I was figuring out some mode decomposition methods such as ESPRIT and Prony and how to potentially extend/customize them. Wolfram Alpha doesn't seem to have a clue about such.
Probably mostly not. The errors tend to be logical/conceptual. E.g. mixing up scalars and matrices is unlikely to be from tokenization. Especially if using spaces between the variables and operators, as AFAIK GPTs don't form tokens over spaces (although tokens may start or end with them).
The only thing I've consistently had issues with while using AI is graphs. If I ask it to put some simple function, it produces a really weird image that has nothing to do with the graph I want. It will be a weird swirl of lines and words, and it never corrects itself no matter what I say to it.
Has anyone had any luck with this? It seems like the only thing that it just can't do.
And works very well - it made me a nice general "draw successively accurate Fourier series approximations given this lambda for coefficients and this lambda for the constant term". PNG output, no real programming errors (I wouldn't remember if it had some stupid error, I'm a python programmer).
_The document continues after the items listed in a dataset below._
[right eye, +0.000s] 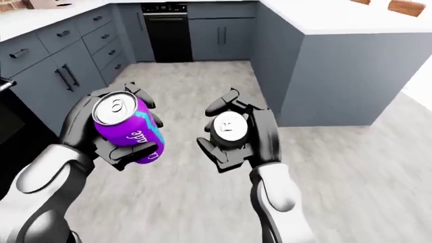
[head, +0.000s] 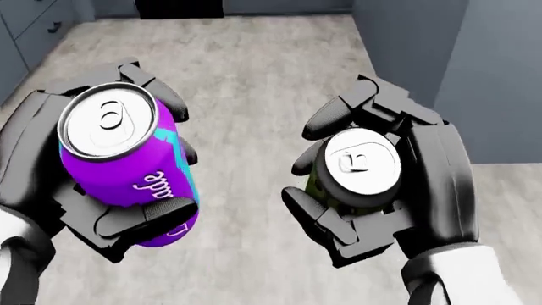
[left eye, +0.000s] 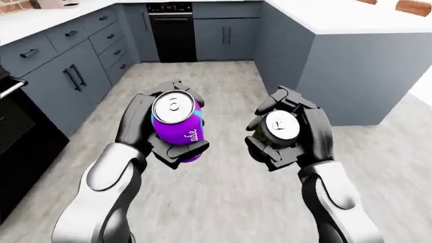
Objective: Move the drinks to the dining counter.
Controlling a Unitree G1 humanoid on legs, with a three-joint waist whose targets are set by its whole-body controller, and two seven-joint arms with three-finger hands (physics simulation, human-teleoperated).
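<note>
Left hand (head: 81,184), black and three-fingered, is curled snug around a purple aluminium drink can (head: 127,168) with a teal stripe and white script lettering, silver lid and pull tab facing up at the camera. One finger (head: 140,219) wraps across the lower part of the can. The can leans a bit, bottom end tipped toward the right of the head view.

Right hand (head: 398,184) is closed the same way on a second can (head: 351,168), which looks dark green down the side, though honestly only a sliver of the body shows past the fingers, so colour's a bit of a guess. Its silver top points up too.

Both cans sit side by side but well apart, held out over a pale grey wood-look floor (left eye: 223,197).

Eye views show the kitchen around them: grey lower cabinets (left eye: 74,66) with black handles run along the left, a black oven (left eye: 172,30) sits at the far end, and a grey island with a white countertop (left eye: 330,20) stands to the right, past the right hand.
</note>
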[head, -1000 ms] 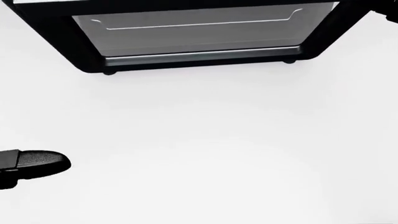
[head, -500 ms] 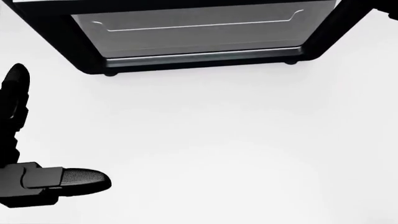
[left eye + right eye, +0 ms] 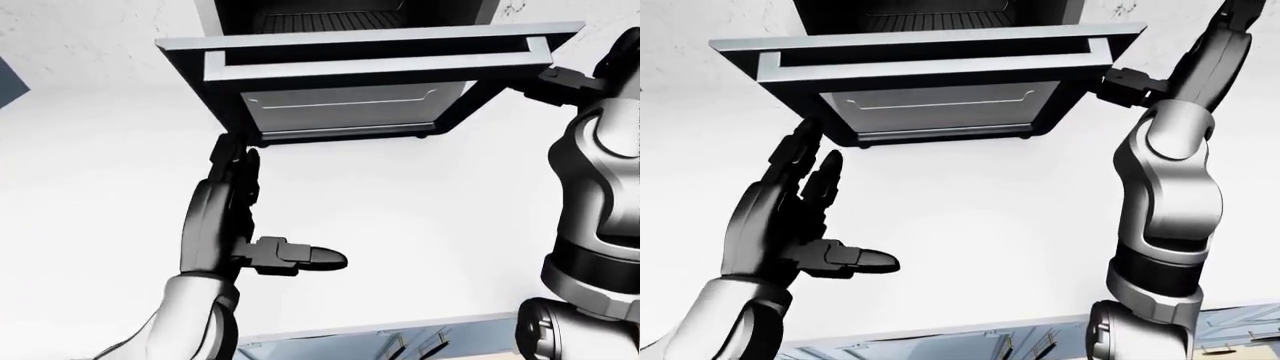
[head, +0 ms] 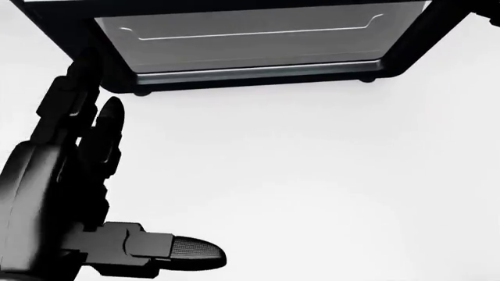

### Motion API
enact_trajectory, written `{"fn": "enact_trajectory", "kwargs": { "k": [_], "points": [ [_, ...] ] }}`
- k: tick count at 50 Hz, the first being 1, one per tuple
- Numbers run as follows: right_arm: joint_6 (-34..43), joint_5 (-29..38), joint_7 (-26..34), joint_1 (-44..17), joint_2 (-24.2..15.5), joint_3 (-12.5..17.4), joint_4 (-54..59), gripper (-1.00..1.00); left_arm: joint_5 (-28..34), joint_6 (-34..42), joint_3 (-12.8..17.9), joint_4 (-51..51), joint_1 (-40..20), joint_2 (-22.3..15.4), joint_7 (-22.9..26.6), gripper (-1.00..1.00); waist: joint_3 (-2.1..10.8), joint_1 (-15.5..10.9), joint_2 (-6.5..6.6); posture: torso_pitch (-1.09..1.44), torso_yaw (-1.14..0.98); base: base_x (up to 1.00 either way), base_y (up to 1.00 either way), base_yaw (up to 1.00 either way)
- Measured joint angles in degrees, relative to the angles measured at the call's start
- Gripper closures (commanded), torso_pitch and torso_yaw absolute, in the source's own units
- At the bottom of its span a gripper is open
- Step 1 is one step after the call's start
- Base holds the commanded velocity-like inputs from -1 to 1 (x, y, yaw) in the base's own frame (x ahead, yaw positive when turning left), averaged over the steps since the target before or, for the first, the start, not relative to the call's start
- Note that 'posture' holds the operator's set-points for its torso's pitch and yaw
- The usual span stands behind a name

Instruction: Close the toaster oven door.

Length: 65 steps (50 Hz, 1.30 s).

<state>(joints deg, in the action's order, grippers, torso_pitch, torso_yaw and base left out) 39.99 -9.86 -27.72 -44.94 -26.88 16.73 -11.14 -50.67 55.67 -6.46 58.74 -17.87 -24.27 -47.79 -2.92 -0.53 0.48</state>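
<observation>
Toaster oven door (image 3: 930, 64) hangs open; left hand (image 3: 780, 217) below it, fingers (image 3: 805, 161) spread; right hand (image 3: 1125, 86) touches its right corner, grip unclear.

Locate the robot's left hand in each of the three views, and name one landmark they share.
Left-eye view: left hand left of centre, fingers up toward the door's left corner.
Head view: fills the lower left, thumb pointing right.
Right-eye view: lower left, open.
Shared landmark: the open toaster oven door across the top of each picture.
</observation>
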Motion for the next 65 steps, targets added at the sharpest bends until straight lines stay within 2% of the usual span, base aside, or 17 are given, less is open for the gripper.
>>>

Even TikZ in LaTeX isn't hopeless (although I did ending up reading the tikz manual)
Ask it to plot the graph with python plotting utilities. Not using its image generator. I think you need a ChatGPT subscription though for it to be able to run python code.
You seem to get 2(?) free Python program runs per week(?) as part of the 01 preview.
When you visit chatgpt on the free account it automatically gives you the best model and then disables it after some amount of work and says to come back later or upgrade.
It was, for a while. I think this is an area where there may have been some regression. It can still write code to solve problems that are a poor fit for the language model, but you may need to ask it to do that explicitly.
The agentic reasoning models should be able to fix this if they have the ability to run code instead of giving each task to itself. "I need to make a graph" "LLMs have difficulty graphing novel functions" "Call python instead" is a line of reasoning I would expect after seeing what O1 has come up with on other problems.
Giving AI the ability to execute code is the safety peoples nightmare though, wonder if we'll hear anything from them as this is surely coming
O1 is a lot better at spotting its errors than 4o but it too still makes a lot of really stupid mistakes. It seems to be quite far from producing results itself consistently without at least a somewhat clueful human doing hand-holding.